Implicit in having a learning buffer is the patience needed as the start-up goes through its growing pains. Many enterprises expect hockey-stick growth in three months, and if they don’t see that progress, they’ll start to choke off the business before it ever has a real chance to scale, which, in our experience, can take 12 to 18 months. A learning buffer doesn’t mean, of course, providing the new business with infinite funding. The best enterprises release budget as the new business hits set targets. That money, however, needs to be ready to go so that the new business doesn’t need to wait for endless rounds of approvals, which blunts momentum.
When one industrial player launched a new IoT-platform business, 20 percent of the investment was earmarked for learning during the first two years and 10 percent from then on. That commitment to learning was reflected in regular review meetings with enterprise headquarters, where the venture leadership answered two simple questions: What have we learned? and What are we doing differently based on what we’ve learned? Those learnings drove important decisions and adjustments to milestones. That budget for setbacks was supplemented by fast funding, which was automatically released based on milestone achievements. Milestones for the first two years were tied to unit economics (customer-acquisition costs and customer lifetime value, as opposed to absolute revenue or traffic numbers).
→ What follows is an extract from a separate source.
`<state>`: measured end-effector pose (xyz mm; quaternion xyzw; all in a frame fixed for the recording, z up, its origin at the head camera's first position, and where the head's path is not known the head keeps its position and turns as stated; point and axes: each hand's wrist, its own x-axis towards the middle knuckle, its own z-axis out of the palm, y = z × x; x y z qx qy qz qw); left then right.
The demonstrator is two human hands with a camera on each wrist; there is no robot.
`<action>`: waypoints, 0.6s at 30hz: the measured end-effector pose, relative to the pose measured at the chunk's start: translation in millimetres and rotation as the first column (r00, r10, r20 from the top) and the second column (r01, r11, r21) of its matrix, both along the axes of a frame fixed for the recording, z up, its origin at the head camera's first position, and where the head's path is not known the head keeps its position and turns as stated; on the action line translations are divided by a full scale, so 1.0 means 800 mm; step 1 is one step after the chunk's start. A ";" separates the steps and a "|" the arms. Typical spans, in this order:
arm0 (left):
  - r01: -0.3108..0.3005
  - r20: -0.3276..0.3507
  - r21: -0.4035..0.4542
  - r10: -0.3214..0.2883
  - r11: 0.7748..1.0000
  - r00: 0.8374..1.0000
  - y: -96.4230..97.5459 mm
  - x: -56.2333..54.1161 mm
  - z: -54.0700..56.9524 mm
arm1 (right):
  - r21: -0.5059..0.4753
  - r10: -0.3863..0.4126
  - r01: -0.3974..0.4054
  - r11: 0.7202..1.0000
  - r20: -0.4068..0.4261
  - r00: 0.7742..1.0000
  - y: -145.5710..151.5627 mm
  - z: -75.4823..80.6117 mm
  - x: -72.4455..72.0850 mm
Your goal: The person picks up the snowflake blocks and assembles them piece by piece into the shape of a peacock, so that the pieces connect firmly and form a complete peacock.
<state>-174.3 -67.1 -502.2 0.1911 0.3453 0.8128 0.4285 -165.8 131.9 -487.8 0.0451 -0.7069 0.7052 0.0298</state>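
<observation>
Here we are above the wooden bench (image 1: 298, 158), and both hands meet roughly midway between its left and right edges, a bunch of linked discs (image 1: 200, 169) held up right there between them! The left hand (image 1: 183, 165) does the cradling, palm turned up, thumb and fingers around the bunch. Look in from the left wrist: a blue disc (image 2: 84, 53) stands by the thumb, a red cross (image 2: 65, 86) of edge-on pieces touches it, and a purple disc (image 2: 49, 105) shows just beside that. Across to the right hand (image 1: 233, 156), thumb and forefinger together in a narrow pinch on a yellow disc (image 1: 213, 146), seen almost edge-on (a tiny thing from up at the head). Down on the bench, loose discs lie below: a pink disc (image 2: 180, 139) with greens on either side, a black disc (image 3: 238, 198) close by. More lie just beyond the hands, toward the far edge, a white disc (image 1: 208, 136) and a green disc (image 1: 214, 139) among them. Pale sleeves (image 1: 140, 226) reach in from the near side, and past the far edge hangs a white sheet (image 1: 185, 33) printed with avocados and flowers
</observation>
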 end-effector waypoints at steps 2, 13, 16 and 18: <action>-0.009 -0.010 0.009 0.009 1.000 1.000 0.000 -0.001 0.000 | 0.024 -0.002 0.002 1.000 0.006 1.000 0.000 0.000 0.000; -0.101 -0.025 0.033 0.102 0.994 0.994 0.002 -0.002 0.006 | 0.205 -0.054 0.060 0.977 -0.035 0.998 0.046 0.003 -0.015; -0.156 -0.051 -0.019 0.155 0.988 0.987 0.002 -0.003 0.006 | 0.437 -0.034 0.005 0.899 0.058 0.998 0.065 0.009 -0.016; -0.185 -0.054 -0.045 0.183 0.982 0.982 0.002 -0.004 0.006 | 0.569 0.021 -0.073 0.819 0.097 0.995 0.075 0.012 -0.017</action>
In Hollywood, there’s a saying among writers that it’s often necessary to “kill your babies.” That means cutting out parts of a script that the writer may be fond of but that just don’t work for the story overall. That applies to new businesses as well. The tendency is to continually add features to products or services, often based on an idea thrown out at a meeting by a board member or someone in the C-suite. But the burden of additional and unnecessary features will slowly suffocate a new product or service.
The most successful start-ups, on the other hand, are ruthless about eliminating features that the data say their customers don’t want. That process of elimination, not addition, is absolutely critical. The antidote to the propensity to add features is to maintain a continuous focus on the customer, which means maintaining design and research intensity through the scale-up phase. “Making sure we’re able to continuously improve our solution in a tight feedback loop with customers is absolutely crucial to success,” says Hartmut Schaper, the CEO of Security & Safety Things.
In many cases, once a new business has successfully launched, the initial focus on design thinking and the customer often winds down. That’s because people think they have already invested sufficient time in understanding their customers as they developed and launched the business. But as businesses scale, almost by definition, they will be exposed to new customers in new regions, new markets, new demographics, and new situations.
A home LTE service launched in a Southeast Asian market made sure that the customer-research team was a natural part of each sprint. That helped the business to focus just on value-added features for real customers, such as enabling easy “parental control” of access to a home Wi-Fi router via a mobile app.
Following this approach, a European telecom company that had launched a digital telco attacker proactively eliminated features after two years in the market and achieving a 10 percent market share. It launched an “attacker within the attacker” team to come up with a value proposition to disrupt itself. The new concept involved eliminating all features except for an on/off switch and eSIM delivery.
As businesses consider what it takes to scale up their start-ups, we have found that these three questions are especially helpful:
Scaling is hard. It requires focus, determination, and discipline. But most important, it requires a commitment to the customer and the humility to understand that early success doesn’t translate into future success. Success, in fact, needs to be continuously earned.